**WORK ITEM:** Find the lines below that include the word "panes" and report how many there are, with no other text.

**DATA FOR THIS EXERCISE:**
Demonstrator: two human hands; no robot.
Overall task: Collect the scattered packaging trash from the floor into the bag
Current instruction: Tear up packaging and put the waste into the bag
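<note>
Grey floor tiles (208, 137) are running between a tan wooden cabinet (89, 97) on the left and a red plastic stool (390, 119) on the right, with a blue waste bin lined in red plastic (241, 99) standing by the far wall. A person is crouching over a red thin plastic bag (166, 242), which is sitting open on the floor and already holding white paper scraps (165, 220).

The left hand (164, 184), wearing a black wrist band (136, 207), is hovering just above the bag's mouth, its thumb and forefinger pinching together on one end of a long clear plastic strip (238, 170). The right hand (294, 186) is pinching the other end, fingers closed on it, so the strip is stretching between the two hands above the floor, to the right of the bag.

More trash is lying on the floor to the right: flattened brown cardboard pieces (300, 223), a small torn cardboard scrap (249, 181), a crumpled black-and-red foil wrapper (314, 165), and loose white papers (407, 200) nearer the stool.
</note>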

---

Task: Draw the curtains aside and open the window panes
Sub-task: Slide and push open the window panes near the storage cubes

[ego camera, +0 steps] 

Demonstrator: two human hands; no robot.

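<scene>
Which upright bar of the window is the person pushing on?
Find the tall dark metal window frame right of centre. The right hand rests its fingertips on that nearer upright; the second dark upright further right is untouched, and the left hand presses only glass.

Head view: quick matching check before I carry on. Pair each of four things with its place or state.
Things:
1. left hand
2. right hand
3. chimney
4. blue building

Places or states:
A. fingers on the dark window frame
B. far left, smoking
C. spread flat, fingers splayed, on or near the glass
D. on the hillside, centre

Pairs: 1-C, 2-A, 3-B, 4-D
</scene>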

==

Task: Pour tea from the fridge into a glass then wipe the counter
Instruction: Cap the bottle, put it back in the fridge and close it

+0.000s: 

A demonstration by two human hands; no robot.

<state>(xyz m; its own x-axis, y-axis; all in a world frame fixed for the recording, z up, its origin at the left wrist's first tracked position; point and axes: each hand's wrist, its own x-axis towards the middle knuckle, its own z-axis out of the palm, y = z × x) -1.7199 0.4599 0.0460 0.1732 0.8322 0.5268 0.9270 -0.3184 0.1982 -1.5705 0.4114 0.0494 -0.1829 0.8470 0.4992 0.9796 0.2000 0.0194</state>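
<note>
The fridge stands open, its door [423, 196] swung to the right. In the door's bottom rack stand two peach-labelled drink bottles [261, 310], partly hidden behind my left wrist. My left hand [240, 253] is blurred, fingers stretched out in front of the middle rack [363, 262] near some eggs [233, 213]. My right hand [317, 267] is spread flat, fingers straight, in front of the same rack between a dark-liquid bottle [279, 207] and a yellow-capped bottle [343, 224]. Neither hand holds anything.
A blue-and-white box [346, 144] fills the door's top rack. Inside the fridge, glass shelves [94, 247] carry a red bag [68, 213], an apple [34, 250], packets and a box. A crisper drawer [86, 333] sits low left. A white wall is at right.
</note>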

**ANSWER TO THIS EXERCISE:** 2